Your assignment:
Please set down the lines of the listing exactly, from its first line to the line with "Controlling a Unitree", leaving the pictures out.

Supplied data:
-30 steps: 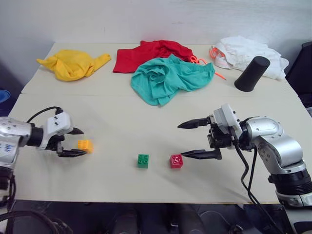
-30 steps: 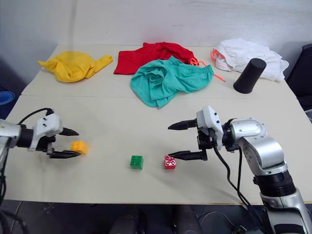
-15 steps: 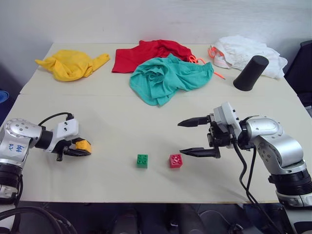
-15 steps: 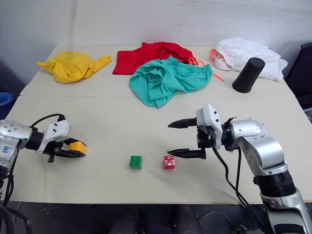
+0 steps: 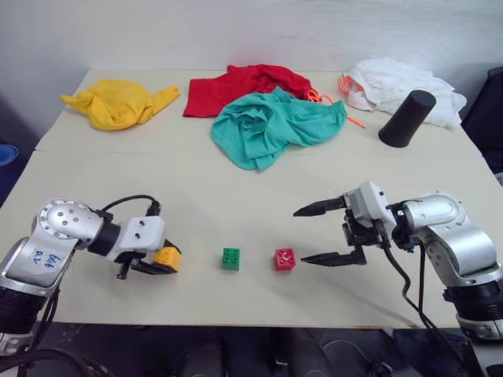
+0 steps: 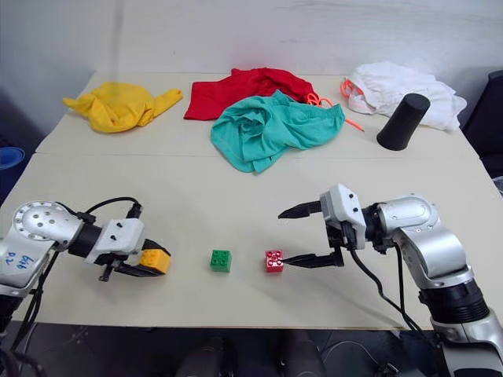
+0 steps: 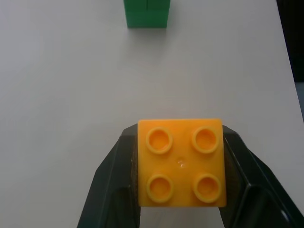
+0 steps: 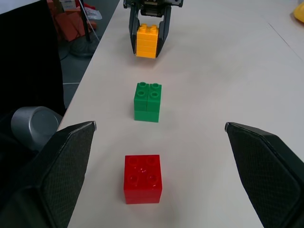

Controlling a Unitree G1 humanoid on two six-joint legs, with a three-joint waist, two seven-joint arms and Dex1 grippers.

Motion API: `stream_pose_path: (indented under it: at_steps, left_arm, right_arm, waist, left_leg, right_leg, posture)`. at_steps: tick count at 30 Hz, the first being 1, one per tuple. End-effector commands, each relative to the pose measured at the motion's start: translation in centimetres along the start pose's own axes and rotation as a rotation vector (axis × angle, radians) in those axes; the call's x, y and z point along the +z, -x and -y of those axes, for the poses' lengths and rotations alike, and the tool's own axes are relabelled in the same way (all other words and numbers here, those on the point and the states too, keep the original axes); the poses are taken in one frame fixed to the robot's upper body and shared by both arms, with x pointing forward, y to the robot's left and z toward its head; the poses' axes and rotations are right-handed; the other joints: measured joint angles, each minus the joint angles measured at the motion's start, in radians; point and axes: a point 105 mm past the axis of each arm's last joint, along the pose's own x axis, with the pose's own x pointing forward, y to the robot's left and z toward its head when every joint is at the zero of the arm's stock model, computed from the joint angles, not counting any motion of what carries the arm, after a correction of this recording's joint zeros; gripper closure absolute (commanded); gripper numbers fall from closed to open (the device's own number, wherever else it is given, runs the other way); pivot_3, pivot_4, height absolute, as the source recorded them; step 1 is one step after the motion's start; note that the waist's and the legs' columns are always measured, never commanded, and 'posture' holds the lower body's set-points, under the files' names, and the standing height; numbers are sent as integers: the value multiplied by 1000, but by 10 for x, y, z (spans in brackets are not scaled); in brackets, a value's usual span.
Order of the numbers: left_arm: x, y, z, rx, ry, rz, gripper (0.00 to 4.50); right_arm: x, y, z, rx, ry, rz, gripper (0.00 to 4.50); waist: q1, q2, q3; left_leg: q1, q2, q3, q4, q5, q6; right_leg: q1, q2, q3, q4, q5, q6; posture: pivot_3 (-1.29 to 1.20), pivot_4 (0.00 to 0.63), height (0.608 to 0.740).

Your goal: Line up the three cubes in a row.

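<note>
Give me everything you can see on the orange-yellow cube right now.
The orange-yellow studded plastic toy-brick cube shows four round studs on top and looks like two stacked layers. The left gripper is shut on it, one black finger on each side. It sits upright near the table's front edge, apart from the green studded plastic cube and roughly in line with it.

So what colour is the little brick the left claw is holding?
Orange-yellow. The cube shows best in the left wrist view, pinched in the left gripper.
</note>
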Motion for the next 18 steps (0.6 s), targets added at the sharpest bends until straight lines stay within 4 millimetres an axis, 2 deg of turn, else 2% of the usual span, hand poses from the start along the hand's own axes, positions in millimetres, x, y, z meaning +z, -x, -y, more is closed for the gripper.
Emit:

Written solution:
-30 steps: 
-30 steps: 
-15 steps: 
-15 steps: 
+0 steps: 
+0 steps: 
+0 steps: 
+0 steps: 

Controlling a Unitree G1 humanoid on two six-joint legs, with a three-joint waist, two seven-joint arms and Dex1 grippers.

For this exercise, the answer is now complete.